**What this task involves:** Repeat nothing but the lines below running from the one containing "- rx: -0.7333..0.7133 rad" to the one containing "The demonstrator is". Keep both end lines.

**Raw data:**
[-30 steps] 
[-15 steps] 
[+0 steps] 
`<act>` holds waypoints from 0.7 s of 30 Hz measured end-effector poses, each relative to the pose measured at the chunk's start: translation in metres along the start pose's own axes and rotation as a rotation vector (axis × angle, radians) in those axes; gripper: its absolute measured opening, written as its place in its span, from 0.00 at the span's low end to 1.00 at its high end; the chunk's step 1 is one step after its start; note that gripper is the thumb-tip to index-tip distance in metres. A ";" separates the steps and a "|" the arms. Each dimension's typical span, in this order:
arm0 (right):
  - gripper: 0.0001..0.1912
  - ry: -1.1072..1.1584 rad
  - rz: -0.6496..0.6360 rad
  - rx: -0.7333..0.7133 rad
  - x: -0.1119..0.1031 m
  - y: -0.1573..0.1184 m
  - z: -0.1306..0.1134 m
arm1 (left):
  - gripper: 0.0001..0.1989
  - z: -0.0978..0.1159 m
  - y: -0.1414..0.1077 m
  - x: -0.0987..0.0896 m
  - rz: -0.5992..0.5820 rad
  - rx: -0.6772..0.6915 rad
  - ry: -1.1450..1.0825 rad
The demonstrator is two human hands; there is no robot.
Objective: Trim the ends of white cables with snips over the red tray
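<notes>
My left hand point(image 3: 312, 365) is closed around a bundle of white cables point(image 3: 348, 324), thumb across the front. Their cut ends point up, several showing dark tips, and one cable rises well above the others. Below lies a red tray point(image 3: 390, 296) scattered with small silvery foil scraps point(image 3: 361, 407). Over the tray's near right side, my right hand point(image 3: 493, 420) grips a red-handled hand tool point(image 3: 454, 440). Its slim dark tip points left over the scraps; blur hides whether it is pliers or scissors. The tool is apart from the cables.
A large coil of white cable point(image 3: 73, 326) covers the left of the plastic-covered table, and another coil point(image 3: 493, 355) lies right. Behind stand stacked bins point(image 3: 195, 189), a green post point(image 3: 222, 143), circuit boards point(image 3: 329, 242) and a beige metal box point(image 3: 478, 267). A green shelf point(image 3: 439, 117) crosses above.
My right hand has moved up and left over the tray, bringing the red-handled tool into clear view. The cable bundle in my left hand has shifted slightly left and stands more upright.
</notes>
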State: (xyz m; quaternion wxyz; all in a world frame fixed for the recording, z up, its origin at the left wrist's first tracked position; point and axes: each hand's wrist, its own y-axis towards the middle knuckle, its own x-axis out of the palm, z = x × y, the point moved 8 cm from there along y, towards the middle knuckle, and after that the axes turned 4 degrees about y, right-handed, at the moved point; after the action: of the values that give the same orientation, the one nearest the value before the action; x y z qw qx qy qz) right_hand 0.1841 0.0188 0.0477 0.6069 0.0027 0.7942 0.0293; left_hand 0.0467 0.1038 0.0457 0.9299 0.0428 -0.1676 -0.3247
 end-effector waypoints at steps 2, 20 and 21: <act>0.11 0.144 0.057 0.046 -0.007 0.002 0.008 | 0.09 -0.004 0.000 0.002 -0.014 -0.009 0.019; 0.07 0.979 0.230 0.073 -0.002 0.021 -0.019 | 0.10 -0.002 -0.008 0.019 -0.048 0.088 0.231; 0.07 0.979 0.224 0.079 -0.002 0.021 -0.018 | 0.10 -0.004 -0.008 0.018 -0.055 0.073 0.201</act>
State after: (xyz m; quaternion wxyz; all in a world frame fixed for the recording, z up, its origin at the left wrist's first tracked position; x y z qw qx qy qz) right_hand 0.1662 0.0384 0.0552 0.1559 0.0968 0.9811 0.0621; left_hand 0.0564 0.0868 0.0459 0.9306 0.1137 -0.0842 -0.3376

**Solution to the problem:**
  - rx: -0.7333..0.7133 rad
  - x: -0.1119..0.1031 m
  - y: -0.1573..0.1184 m
  - z: -0.1306..0.1134 m
arm1 (left):
  - gripper: 0.0001..0.1989
  - z: -0.0978..0.1159 m
  - y: -0.1414..0.1077 m
  - x: -0.0987..0.0896 m
  - rz: -0.5992..0.5820 rad
  - rx: -0.6772..0.6915 rad
  - ry: -1.1450..1.0825 rad
The demonstrator is two human hands; there is no robot.

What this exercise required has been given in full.